Joe Biden’s Plans in Jeopardy Amid Democrat Disagreements

Joe Biden's Plans in Jeopardy Amid Democrat Disagreements

( – Democrats celebrated their imagined victory when they assumed control of the White House and both Congressional chambers. However, the elation was short-lived. Unsurprisingly, it appears the barrier to pushing through their voting rights bill comes from within the party and not from Republicans.

Democrats can’t seem to get behind one another when it comes to passing major bills. Yes, they were able to push through their massive COVID-19 relief bill, and they will likely be able to force a multi-trillion-dollar infrastructure bill through the Senate this year, too. But that could end their ability to pass any meaningful legislation.

Reconciliation Ruled the Day

With the Senate evenly split 50/50 and Kamala Harris able to cast the tie-breaking vote, a Senate procedure called reconciliation has come into play. It’s a way for the Senate to bypass the filibuster and pass a measure by a simple majority vote of 50 instead of 60.

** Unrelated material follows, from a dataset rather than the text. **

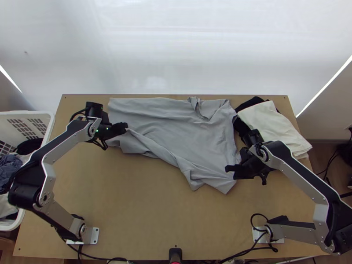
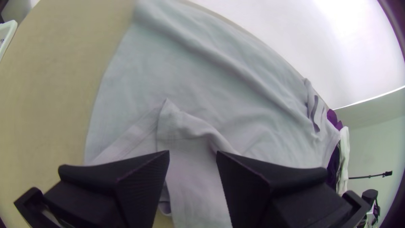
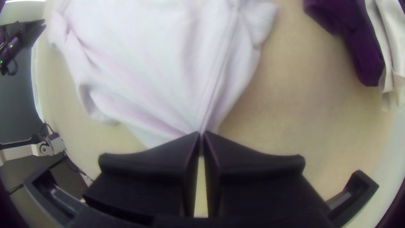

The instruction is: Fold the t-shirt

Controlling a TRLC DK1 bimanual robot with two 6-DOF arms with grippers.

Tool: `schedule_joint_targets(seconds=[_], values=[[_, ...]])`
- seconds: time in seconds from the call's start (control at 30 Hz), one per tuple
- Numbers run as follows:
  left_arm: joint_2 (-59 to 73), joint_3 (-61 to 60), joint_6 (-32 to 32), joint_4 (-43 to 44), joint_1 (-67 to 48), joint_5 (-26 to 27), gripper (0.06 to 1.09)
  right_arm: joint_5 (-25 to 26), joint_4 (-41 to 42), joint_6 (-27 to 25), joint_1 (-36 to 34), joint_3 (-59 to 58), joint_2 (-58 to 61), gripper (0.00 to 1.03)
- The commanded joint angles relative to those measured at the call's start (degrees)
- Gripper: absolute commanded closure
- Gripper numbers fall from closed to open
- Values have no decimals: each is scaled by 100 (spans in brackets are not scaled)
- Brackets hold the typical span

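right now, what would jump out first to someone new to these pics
The grey shirt lies rumpled over the far half of the table, its near right part pinched in the right hand. Next come the open left hand at the shirt's left end and the cream cloth at the far right.

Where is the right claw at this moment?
In the right wrist view, the right claw is closed on an edge of the grey t-shirt; in the top view, it is by the shirt's right end, below the cream cloth.
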Motion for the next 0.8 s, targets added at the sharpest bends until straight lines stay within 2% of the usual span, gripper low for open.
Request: schedule_joint_targets(seconds=[0.0, 0.77], values=[[355, 99, 107, 124, 18, -77, 49, 2, 1, -12, -27, 7, 12, 100], [706, 178, 335, 168, 88, -279, 50, 2, 19, -48, -80, 15, 65, 100]])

Reconciliation was how Democrats pushed through the COVID relief bill. They’re expected to use it later this year to force Joe Biden’s infrastructure bill through the Senate as well.

However, there is one caveat — reconciliation can only be used for legislation concerning government spending, taxes, and the nation’s debt limit.

The Democrat’s Voting Rights Bill Dead in the Water

Senate Majority Leader Chuck Schumer (D-NY) plans to move forward with plans to push a sweeping election reform bill through the Senate later this month. Among other things, the bill would create national election standards which would limit the individual states’ abilities to run their own elections.

However, Democrats would need to get at least 10 Republicans to abandon ship and vote with them to pass the measure in the Senate. There’s little to zero chance of that happening, and it is entirely likely a few Democrats in swing states might vote against the measure as well.

Democrats’ only real hope at passing the bill appears to involve either altering or doing away with the filibuster, the mechanism that forces a supermajority vote of 60 to pass bills. Sen. Joe Manchin (D-WV) and Sen. Kyrsten Sinema (D-AZ) both say they oppose any move towards doing away with the filibuster. Additionally, Manchin has already spoken out against the election bill, making it highly unlikely he would undermine his position by giving the Democrats a chance to pass it with a simple majority.